[MPS] Add Conv3D support for MPS (#114183)
Fixes #77818
I saw that PR #99246 was approved, but no one fixed the rebase conflicts, so I am bringing this up again to be merged.
I am leveraging @mattiaspaul work. Quoting the description here:
> * this pull request enables 3D convolutions (forward/backward) for MPS (Apple Silicon) within the same Convolution.mm file as conv2d.
> * does not support channel_last (since pytorch doesn't implement channel_last for 3D tensors)
> * does not support conv3d_transpose and treats depth-separable convolutions not as normal case (there are no MPS kernels available for either of those so far)
> * requires MacOS >=13.2 (Ventura)
Please, let me know if there are any other changes needed and I'll be happy to implement them.
Pull Request resolved: https://github.com/pytorch/pytorch/pull/114183
Approved by: https://github.com/malfet
diff --git a/test/test_mps.py b/test/test_mps.py
index 6347d2e..078ef90 100644
--- a/test/test_mps.py
+++ b/test/test_mps.py
@@ -2641,8 +2641,38 @@
cpu_norm = torch.nn.utils.weight_norm(cpu_conv, dim=dim)

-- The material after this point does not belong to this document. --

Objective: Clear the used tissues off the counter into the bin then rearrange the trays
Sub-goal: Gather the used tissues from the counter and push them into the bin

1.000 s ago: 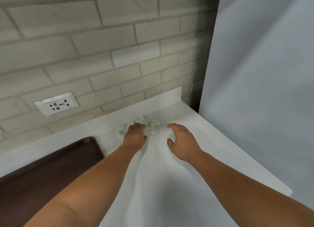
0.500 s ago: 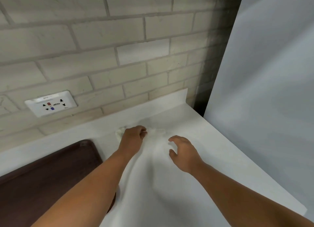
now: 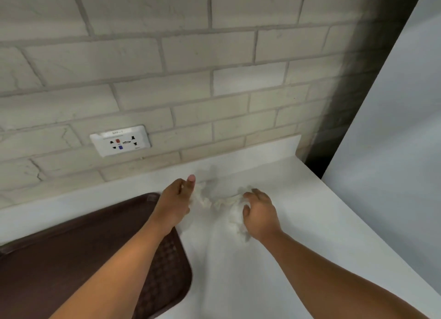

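- Crumpled tissues (image 3: 216, 203) are seen on the white counter (image 3: 310, 223), near its back edge, just ahead of the low white upstand.
- The tissues are stretched as one white wad between the two hands; white on white, so the exact outline is hard to make out.
- Left grip (image 3: 175, 203): fingers are curled under and mostly hidden behind the back of the hand, thumb is pointed up; the left end of the tissues is grasped.
- Right grip (image 3: 261, 217): fingers are curled over the top of the wad, thumb is pressed against its near side; the right end of the tissues is grasped.
- Both grips are held low at the counter surface, close together, with only the tissues between them.
- Dark brown tray (image 3: 71, 259) is laid flat on the counter at left, textured inner face visible; its right corner is crossed by the left forearm, and its far right corner is just beside the left grip.
- White socket plate (image 3: 120, 141) is mounted on the pale brick-pattern wall (image 3: 214, 80), above the tray's far edge.
- Plain grey panel (image 3: 393, 128) is stood at the counter's right end; a dark gap is left between it and the wall.
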The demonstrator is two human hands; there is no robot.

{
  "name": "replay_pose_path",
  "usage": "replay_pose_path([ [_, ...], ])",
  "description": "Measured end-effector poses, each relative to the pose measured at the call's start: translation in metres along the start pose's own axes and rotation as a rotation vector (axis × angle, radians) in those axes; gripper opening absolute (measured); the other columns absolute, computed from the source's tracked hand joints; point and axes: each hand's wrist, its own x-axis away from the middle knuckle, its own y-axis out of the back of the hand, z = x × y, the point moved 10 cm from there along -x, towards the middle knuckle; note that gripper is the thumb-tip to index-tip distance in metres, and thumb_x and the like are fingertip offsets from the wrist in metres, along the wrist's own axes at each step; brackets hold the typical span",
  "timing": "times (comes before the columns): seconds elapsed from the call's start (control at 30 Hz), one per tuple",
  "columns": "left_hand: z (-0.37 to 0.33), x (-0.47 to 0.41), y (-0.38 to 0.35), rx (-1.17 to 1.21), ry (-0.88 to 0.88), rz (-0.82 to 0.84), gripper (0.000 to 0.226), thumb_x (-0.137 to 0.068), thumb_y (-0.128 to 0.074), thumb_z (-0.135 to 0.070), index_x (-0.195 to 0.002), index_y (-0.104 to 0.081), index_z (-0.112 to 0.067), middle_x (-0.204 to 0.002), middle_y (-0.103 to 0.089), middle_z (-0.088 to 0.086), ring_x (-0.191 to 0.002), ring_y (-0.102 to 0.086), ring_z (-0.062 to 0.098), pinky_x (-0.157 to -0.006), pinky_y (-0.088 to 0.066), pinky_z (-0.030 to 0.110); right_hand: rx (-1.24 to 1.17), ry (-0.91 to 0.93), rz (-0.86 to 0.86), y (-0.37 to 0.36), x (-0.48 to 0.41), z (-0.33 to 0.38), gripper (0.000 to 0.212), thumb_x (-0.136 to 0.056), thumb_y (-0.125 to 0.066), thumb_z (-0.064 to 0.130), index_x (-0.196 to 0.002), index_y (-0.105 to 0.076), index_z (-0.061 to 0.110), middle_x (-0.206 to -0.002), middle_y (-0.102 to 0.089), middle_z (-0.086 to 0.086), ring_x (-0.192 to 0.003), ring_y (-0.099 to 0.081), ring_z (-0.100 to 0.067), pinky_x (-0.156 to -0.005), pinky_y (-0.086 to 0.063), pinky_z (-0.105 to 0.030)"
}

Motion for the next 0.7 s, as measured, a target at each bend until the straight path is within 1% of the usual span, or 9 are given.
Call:
replay_pose_path([
  [0.1, 0.014, 0.005, 0.013, -0.042, 0.058, -0.009, 0.045, -0.091, -0.053, -0.061, -0.098, -0.055, -0.017, -0.08, -0.068, 0.006, -0.064, -0.069, 0.015, -0.073, -0.056, 0.038, 0.031, -0.056, -0.04, -0.004, -0.017, 0.001, 0.043, -0.093, -0.05, 0.027, -0.137, -0.051, 0.023, -0.15, -0.039, -0.011, -0.136, -0.036, -0.031, -0.105, -0.041, -0.042],
  [0.17, 0.024, 0.007, 0.014, 0.05, 0.072, 0.019, 0.037, -0.095, -0.057, -0.049, -0.099, -0.056, -0.012, -0.076, -0.07, 0.011, -0.06, -0.068, 0.015, -0.075, -0.06, 0.043, 0.139, -0.069, 0.002, -0.011, -0.026, 0.004, 0.047, -0.094, -0.047, 0.038, -0.139, -0.046, 0.027, -0.152, -0.036, -0.007, -0.138, -0.032, -0.029, -0.106, -0.038, -0.042],
  [0.3, 0.031, 0.014, 0.013, 0.106, 0.071, 0.04, 0.029, -0.098, -0.058, -0.036, -0.098, -0.056, -0.007, -0.084, -0.07, 0.009, -0.06, -0.066, 0.017, -0.066, -0.061, 0.04, 0.365, 0.0, 0.128, -0.027, -0.043, 0.026, 0.06, -0.088, -0.047, 0.058, -0.14, -0.043, 0.029, -0.143, -0.043, -0.002, -0.132, -0.035, -0.028, -0.103, -0.034, -0.044],
  [0.33, 0.033, 0.015, 0.012, 0.089, 0.071, 0.044, 0.029, -0.098, -0.058, -0.037, -0.097, -0.056, -0.008, -0.08, -0.07, 0.008, -0.059, -0.065, 0.019, -0.065, -0.059, 0.041, 0.403, 0.006, 0.184, -0.034, -0.045, 0.029, 0.058, -0.087, -0.049, 0.056, -0.138, -0.045, 0.029, -0.139, -0.046, -0.003, -0.128, -0.037, -0.028, -0.101, -0.036, -0.043],
  [0.4, 0.037, 0.017, 0.01, 0.055, 0.07, 0.054, 0.032, -0.098, -0.057, -0.038, -0.093, -0.057, -0.007, -0.07, -0.069, 0.007, -0.056, -0.063, 0.021, -0.064, -0.057, 0.042, 0.431, 0.009, 0.291, -0.048, -0.048, 0.034, 0.043, -0.09, -0.053, 0.041, -0.13, -0.052, 0.027, -0.132, -0.046, -0.006, -0.122, -0.04, -0.028, -0.098, -0.041, -0.041],
  [0.47, 0.036, 0.02, 0.008, 0.034, 0.06, 0.06, 0.034, -0.097, -0.058, -0.039, -0.089, -0.055, -0.006, -0.068, -0.068, 0.009, -0.054, -0.061, 0.021, -0.064, -0.055, 0.042, 0.441, 0.039, 0.34, -0.058, -0.051, 0.04, 0.031, -0.092, -0.054, 0.02, -0.122, -0.06, 0.023, -0.126, -0.048, -0.006, -0.118, -0.043, -0.026, -0.095, -0.047, -0.037],
  [0.53, 0.033, 0.024, 0.005, 0.023, 0.047, 0.071, 0.035, -0.097, -0.058, -0.04, -0.088, -0.054, -0.006, -0.066, -0.068, 0.011, -0.052, -0.059, 0.02, -0.062, -0.053, 0.039, 0.438, 0.086, 0.349, -0.059, -0.052, 0.05, 0.029, -0.09, -0.056, 0.009, -0.115, -0.065, 0.02, -0.118, -0.055, -0.006, -0.113, -0.051, -0.024, -0.092, -0.05, -0.033],
  [0.6, 0.029, 0.027, 0.005, 0.011, 0.033, 0.07, 0.034, -0.097, -0.058, -0.042, -0.087, -0.054, -0.009, -0.065, -0.067, 0.01, -0.051, -0.058, 0.018, -0.061, -0.051, 0.037, 0.315, 0.114, 0.285, -0.048, -0.054, 0.062, 0.022, -0.091, -0.053, 0.01, -0.107, -0.066, 0.017, -0.109, -0.062, -0.005, -0.102, -0.06, -0.024, -0.086, -0.051, -0.031],
  [0.7, 0.024, 0.03, 0.007, -0.019, 0.029, 0.053, 0.032, -0.095, -0.057, -0.049, -0.091, -0.055, -0.018, -0.064, -0.061, 0.006, -0.051, -0.055, 0.013, -0.06, -0.051, 0.032, -0.032, 0.082, 0.077, -0.006, -0.054, 0.07, 0.015, -0.098, -0.044, 0.019, -0.099, -0.059, 0.017, -0.092, -0.066, -0.005, -0.083, -0.062, -0.024, -0.072, -0.049, -0.032],
])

norm = torch.nn.utils.weight_norm(conv, dim=dim)
- cpu_out = cpu_conv(cpu_x)
- out = conv(x)
+ cpu_out = cpu_norm(cpu_x)
+ out = norm(x)
+
+ self.assertEqual(cpu_out, out)
+
+ cpu_grad = torch.randn(cpu_out.shape)
+ grad = cpu_grad.to('mps')
+ cpu_out.backward(gradient=cpu_grad)
+ out.backward(gradient=grad)
+
+ self.assertEqual(cpu_conv.weight_g.grad, conv.weight_g.grad)
+ self.assertEqual(cpu_conv.weight_v.grad, conv.weight_v.grad)
+
+ self.assertEqual(x.grad, cpu_x.grad)
+
+ # conv layer
+ if layer == 'conv3d':
+ cpu_x = torch.randn((3, 5, 5, 4), device='cpu', dtype=dtype, requires_grad=True)
+ x = cpu_x.detach().clone().to('mps').requires_grad_()
+
+ cpu_conv = torch.nn.Conv3d(3, 3, 3, device='cpu')
+ conv = torch.nn.Conv3d(3, 3, 3, device='mps')
+
+ with torch.no_grad():
+ conv.weight.copy_(cpu_conv.weight)
+ conv.bias.copy_(cpu_conv.bias)
+
+ cpu_norm = torch.nn.utils.weight_norm(cpu_conv, dim=dim)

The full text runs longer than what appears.